I have a 'key' file that looks like this (MyKeyFile):

afdasdfa ghjdfghd wrtwertwt asdf (these are in a column, but I never figured out the formatting, sorry)

I call these keys and they are identical to the first word of the lines that I want to extract from a 'source' file. So the source file (MySourceFile) would look something like this (again, bad formatting, but 1st column = the key, following columns = data):

afdasdfa (several tab delimited columns) . . ghjdfghd ( several tab delimited columns) . wrtwertwt . . asdf

And the '.' would indicate lines of no interest currently.

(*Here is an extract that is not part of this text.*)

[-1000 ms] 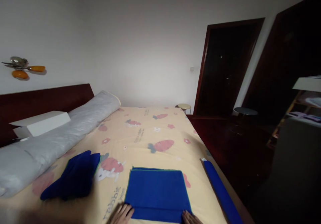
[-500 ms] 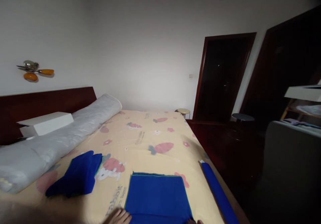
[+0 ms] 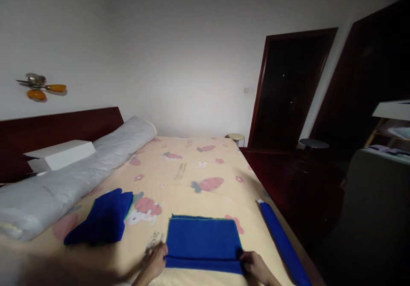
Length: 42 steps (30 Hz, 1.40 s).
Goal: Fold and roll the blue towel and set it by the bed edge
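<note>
A blue cloth (image 3: 203,237) with a green edge lies flat on the bed, its near part turned over into a band across the front. My left hand (image 3: 156,261) pinches the left end of that band. At the right end, my right hand (image 3: 255,265) has its fingers closed on the cloth. To the left is a crumpled blue cloth (image 3: 104,218), also edged in green. A long, narrow blue roll (image 3: 283,241) lies along the bed's right edge, with a small white piece at its far end.
The bed's patterned sheet (image 3: 182,192) stretches toward the far wall. A long grey roll (image 3: 86,172) and a white box (image 3: 62,154) lie by the dark headboard (image 3: 57,123). Stools, a door (image 3: 293,89) and a grey panel (image 3: 378,217) stand to the right.
The cloth's near edge has come over into a folded band, and both hands have moved up into fuller view. The camera view has shifted slightly.
</note>
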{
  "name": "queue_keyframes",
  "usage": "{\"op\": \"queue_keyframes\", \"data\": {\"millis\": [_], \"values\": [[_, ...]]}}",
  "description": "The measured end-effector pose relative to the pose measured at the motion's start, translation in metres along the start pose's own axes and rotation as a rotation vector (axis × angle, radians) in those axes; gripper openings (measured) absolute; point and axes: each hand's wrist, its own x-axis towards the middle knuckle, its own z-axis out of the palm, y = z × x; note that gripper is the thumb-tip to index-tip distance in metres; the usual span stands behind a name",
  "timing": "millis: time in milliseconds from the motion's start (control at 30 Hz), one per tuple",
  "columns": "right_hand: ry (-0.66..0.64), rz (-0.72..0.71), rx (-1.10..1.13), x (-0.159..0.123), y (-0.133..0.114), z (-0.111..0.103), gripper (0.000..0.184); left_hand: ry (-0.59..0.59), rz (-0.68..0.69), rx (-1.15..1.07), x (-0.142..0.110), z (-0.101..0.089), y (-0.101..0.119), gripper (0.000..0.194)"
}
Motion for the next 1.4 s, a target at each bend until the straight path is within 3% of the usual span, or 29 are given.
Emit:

I am an absolute novice in Python and this is how far I've come:

with open('MyKeyFile','r') as infile, \
open('MyOutFile','w') as outfile:
    for line in infile:
        for runner in source:
            # pick up the first word of the line in source
            # if match, print the entire line to MyOutFile
            # here I need help
outfile.close()

I realize there may be better ways to do this. All feedback is appreciated - along my way of solving it, or along more sophisticated ones.

Thanks jd

Was it helpful?

Solution 2

As I understood (corrent me in the comments if I am wrong), you have 3 files:

  1. MySourceFile
  2. MyKeyFile
  3. MyOutFile

And you want to:

  1. Read keys from MyKeyFile
  2. Read source from MySourceFile
  3. Iterate over lines in the source
  4. If line's first word is in keys: append that line to MyOutFile
  5. Close MyOutFile

So here is the Code:

with open('MySourceFile', 'r') as sourcefile:
    source = sourcefile.read().splitlines()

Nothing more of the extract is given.